Regulation of the mesocorticolimbic dopamine system by glutamic acid receptor subtypes

Abstract

Glutamic acid and excitatory amino acids specific for the glutamate receptor subtypes were microinjected into the A10 region of the rat. Glutamate produced an increase in motor behavior that was antagonized by pretreatment with the dopamine D2 receptor antagonist, haloperidol.

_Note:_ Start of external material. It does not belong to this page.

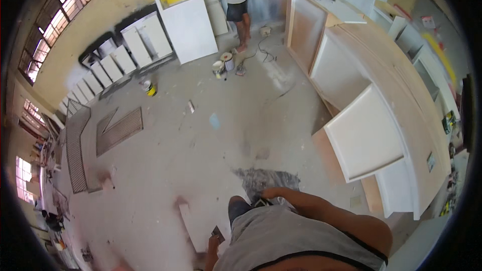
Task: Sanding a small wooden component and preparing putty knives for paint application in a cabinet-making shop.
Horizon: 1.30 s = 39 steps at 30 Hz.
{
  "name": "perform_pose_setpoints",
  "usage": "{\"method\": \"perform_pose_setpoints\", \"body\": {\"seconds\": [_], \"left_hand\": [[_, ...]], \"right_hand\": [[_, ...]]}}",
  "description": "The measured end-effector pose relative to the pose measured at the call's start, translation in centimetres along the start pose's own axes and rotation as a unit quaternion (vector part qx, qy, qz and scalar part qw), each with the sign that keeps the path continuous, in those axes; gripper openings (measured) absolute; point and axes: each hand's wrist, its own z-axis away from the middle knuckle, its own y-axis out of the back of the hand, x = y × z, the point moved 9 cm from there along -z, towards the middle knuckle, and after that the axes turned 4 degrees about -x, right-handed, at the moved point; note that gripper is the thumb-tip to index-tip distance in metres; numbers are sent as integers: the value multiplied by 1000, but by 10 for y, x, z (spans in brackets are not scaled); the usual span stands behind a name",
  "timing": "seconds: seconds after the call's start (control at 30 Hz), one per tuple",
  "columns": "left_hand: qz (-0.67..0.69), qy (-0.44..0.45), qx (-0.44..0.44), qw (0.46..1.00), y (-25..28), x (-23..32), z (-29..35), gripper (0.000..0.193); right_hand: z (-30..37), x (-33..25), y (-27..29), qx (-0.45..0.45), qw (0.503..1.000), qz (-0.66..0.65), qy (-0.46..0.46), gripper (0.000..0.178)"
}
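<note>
At the lower middle, my left hand (pixel 214 242) is closed on a small dark flat piece (pixel 218 233), whose exact kind I cannot tell. It hangs above a white board (pixel 193 225) lying on the floor. My right hand (pixel 270 193) is bent in front of my body, closed around something small and pale-edged (pixel 261 202) that I cannot make out. Just beyond it, a crumpled dark plastic sheet (pixel 271 176) lies on the floor.
A long unfinished wooden counter (pixel 371 55) with white panels stands to the right. Metal grilles (pixel 120 129) lie at left. Paint cans (pixel 227 61), cables and a small bucket (pixel 148 88) sit ahead. Another person (pixel 237 0) stands beside a white cabinet panel (pixel 186 32). Boards (pixel 136 47) lean along the wall.
</note>
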Motion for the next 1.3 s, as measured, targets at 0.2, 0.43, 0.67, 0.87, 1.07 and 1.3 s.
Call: {"method": "perform_pose_setpoints", "body": {"seconds": [0.2, 0.43, 0.67, 0.87, 1.07, 1.3], "left_hand": [[173, 13, -122, 977, 55, 168, -176, 45], [-25, 88, -261, 961, 5, 436, -292, 46], [-227, 152, -483, 832, 0, 638, -420, 51], [-154, 68, -354, 920, 59, 691, -537, 52], [14, 76, -52, 996, 25, 873, -775, 54], [27, -47, -97, 994, -12, 1110, -854, 52]], "right_hand": [[-180, -112, 250, -17, 998, 27, 52, 32], [-169, -8, 419, -66, 942, 252, -213, 26], [-41, 147, 456, 305, 731, -373, -483, 33], [-133, 195, 506, -249, 854, 114, -442, 55], [-343, 198, 937, 474, 799, -97, -356, 70], [-520, 228, 1224, 397, 832, -311, -231, 36]]}}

This motor stimulant effect was produced by kainate, but not by N-methyl-D-aspartate (NMDA) or quisqualic acid. By using in vivo dialysis it was found that dopamine release in the nucleus accumbens and locomotor activity were enhanced by glutamate injection into the A10 region. Whereas glutamate was found to increase the postmortem concentration of dopamine metabolites in the medial prefrontal cortex, nucleus accumbens and A10 region, NMDA selectively increased dopamine metabolism in the prefrontal cortex, and kainate produced increases in the nucleus accumbens and A10 region. When glutamate and the NMDA receptor antagonist, 3-[(+/-)-2-carboxypiperazine-4-yl)propyl-1-phosphonic acid (CPP) were coadministered, CPP selectively abolished the effect of glutamate on medial prefrontal cortical dopamine metabolites. A physiological role for the NMDA receptor modulation of A10 dopamine neurons was shown by intra-A10 pretreatment with CPP antagonism of mild footshock-induced increase in dopamine metabolites in the prefrontal cortex. These data argue that glutamate is a regulatory transmitter of A10 dopamine neurons, and that the NMDA receptor subtype modulates neurons projecting to the prefrontal cortex whereas the kainate subtype modulates mesoaccumbens neurons.